RDF

Sensible wiki titles on RDF import with "pseudo RDF namespaces"

This week I just finished the last remaining items on my todo list for my Google Summer of Code project, (which is available in the form of the RDFIO MediaWiki extension). Those things, which I also mentioned in my last blog post were to:

  • Add ability to use ("pseudo") namespaces for general RDF entities (non-properties) in order to choose wiki titles for them on RDF import.
  • Add a screen that shows URIs lacking a namespace prefix to abbreviate it with.

Regarding the first point, it might not be overly easy to see the usefulness of it at once, so I just created a screencast to show the difference between using it and not:

It demonstrates the problem of choosing sensible wiki titles for general RDF entities in case no good property for naming is available, (such as rdfs:label etc) ... since "entity" URIs often just consist of nonsensible id:s and often no namespace prefixes are defined for them. RDFIO lets you add "pseudo" namespaces (using a simplified splitting pattern, not necessarily consistent with XMLns specs), in order to come around this problem.

  • The new functionality is so far only available in the svn trunk
  • More info, install instructions etc on the extension page

Hopefully I'll find time to also demonstrate the second point above, as well as the "filter by ontology" feature for the SPARQL endpoint, with screencasts early next week.

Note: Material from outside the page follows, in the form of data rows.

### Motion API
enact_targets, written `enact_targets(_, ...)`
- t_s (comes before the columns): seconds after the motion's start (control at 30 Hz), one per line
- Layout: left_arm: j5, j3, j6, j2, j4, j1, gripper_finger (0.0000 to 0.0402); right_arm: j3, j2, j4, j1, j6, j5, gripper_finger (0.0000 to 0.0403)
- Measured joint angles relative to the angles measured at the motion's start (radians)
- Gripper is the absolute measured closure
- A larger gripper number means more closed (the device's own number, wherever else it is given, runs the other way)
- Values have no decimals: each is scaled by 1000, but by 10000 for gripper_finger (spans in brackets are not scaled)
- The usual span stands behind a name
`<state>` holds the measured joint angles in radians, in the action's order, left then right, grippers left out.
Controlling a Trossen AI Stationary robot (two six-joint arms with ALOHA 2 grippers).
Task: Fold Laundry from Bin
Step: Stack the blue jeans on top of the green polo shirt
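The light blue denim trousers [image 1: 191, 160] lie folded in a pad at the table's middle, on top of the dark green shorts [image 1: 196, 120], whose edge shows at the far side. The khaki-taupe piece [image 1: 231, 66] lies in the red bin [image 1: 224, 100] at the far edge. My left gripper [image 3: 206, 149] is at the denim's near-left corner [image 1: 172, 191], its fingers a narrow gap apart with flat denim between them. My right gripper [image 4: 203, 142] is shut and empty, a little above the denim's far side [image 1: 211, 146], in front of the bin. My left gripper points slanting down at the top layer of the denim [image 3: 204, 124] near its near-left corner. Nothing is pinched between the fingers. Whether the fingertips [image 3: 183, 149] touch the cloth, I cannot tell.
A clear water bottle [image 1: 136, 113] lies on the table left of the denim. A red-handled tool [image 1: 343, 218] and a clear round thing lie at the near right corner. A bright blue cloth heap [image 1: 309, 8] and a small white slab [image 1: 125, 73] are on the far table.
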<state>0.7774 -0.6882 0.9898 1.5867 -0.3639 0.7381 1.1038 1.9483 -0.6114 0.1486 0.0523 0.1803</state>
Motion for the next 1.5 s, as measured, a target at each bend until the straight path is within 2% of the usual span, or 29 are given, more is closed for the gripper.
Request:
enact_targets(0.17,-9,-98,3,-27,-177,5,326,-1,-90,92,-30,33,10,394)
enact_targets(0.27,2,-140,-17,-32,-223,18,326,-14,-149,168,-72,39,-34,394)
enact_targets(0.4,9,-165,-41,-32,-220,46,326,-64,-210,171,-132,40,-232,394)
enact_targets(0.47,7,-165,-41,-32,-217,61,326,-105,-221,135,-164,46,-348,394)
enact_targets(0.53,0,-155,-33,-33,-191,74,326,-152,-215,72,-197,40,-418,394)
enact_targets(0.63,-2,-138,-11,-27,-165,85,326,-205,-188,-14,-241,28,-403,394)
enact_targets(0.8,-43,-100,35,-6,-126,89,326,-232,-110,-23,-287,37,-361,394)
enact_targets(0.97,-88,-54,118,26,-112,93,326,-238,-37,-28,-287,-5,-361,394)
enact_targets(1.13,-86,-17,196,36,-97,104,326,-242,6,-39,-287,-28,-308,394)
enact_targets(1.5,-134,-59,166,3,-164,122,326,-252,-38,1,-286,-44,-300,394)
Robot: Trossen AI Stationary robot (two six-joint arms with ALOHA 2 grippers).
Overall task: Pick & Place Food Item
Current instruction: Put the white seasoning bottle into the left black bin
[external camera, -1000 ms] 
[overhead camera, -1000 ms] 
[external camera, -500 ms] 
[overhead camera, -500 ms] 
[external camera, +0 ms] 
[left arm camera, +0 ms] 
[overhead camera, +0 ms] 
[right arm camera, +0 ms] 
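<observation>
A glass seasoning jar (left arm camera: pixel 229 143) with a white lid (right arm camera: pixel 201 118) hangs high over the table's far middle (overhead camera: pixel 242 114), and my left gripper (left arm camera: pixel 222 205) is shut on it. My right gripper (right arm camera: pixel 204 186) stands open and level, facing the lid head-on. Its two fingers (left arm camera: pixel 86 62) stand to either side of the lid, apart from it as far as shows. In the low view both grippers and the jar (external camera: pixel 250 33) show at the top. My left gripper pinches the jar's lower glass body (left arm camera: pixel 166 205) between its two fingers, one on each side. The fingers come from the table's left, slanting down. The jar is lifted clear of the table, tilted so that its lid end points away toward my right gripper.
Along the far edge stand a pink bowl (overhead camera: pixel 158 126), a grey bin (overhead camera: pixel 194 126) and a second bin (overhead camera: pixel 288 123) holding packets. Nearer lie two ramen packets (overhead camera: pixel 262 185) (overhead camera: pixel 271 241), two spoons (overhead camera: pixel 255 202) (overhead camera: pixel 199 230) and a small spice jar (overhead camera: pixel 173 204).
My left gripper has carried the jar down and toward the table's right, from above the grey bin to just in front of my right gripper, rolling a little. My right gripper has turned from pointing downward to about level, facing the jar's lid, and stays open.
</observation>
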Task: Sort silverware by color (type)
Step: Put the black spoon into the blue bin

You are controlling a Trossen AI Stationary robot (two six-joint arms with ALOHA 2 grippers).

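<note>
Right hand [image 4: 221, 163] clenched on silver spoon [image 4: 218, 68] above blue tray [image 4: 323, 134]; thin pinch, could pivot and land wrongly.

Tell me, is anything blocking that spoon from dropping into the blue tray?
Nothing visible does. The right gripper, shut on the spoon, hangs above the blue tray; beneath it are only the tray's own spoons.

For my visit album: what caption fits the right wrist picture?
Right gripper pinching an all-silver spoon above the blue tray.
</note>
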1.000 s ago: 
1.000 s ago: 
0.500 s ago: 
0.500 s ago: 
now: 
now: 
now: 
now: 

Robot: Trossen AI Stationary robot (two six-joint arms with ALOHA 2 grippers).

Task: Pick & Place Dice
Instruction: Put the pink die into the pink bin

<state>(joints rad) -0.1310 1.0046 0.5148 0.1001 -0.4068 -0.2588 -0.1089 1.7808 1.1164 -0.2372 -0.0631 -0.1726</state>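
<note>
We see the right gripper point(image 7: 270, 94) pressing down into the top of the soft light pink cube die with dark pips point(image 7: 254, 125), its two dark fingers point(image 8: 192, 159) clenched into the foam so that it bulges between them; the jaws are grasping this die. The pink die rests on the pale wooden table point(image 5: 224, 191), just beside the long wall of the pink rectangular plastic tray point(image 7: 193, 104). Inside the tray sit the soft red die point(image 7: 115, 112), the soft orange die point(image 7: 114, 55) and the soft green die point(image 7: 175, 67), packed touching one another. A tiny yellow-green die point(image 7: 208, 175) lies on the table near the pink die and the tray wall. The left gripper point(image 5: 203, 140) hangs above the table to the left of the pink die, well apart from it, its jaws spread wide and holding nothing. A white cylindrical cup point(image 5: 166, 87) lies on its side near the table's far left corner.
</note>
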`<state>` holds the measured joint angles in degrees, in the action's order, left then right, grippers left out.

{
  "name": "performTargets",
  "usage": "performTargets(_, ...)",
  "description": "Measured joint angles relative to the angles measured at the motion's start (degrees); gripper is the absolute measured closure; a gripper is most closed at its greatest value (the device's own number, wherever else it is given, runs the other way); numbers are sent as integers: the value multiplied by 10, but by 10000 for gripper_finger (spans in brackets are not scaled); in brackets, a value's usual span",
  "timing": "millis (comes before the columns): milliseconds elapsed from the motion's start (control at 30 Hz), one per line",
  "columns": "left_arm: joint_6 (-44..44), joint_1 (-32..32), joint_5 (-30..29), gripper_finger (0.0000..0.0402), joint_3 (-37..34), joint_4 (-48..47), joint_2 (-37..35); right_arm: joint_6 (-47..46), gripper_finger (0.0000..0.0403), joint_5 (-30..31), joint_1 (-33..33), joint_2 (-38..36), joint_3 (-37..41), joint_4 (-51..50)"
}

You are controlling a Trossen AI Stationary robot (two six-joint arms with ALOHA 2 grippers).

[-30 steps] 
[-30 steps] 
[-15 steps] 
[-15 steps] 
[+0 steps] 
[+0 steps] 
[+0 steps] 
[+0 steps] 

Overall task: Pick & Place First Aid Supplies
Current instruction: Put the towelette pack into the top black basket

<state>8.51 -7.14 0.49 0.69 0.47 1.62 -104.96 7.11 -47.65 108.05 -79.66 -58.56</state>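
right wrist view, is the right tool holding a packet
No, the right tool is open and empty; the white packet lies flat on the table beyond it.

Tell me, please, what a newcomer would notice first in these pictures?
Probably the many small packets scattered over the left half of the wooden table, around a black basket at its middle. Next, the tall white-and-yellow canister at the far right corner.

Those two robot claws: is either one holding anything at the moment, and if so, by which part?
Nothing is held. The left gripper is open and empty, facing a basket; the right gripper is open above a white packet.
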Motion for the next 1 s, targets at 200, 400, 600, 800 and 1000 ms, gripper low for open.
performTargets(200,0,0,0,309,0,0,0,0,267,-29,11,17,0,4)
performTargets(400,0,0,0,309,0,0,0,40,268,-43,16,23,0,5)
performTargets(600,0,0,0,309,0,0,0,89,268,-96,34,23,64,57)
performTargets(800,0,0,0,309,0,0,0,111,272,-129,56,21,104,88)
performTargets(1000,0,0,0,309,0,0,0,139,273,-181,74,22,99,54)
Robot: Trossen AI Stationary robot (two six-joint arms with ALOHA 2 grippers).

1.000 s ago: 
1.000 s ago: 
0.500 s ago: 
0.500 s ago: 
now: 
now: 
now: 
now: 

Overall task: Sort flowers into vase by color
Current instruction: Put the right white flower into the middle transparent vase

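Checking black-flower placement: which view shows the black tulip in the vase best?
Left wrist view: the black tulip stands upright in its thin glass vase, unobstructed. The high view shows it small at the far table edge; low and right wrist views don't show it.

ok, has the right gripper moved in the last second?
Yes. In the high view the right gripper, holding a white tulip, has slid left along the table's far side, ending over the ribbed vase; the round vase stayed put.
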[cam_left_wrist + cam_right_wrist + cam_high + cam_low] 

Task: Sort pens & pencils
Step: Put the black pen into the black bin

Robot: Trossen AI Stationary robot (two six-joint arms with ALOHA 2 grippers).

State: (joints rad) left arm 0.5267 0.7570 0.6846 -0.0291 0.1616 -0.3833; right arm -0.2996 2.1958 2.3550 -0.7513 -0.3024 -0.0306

Otherwise, the coming week I'll use for doing some refactoring of the currently quite unmanageable code, as well as add commenting, and hopefully also add the feature to filter RDF export by a [[Export RDF::false]] SMW property (which was the "it time permits" item of my TODO list).

RDFIO 0.3.0 released

I just created a new release of the RDFIO MediaWiki extension. A somewhat detailed list of the changes can be found in the change log. The relevant links:

The filter by ontology / vocabulary feature


New for this release is a "export by ontology" feature, that - when possible - restricts the URIs used for a wiki page to only those that appears in an ontology that the user points to. To give an idea of this feature see the following screenshot:

On the page "Samuel", I have one fact:

[[has blog::http://saml.rilspace.org]]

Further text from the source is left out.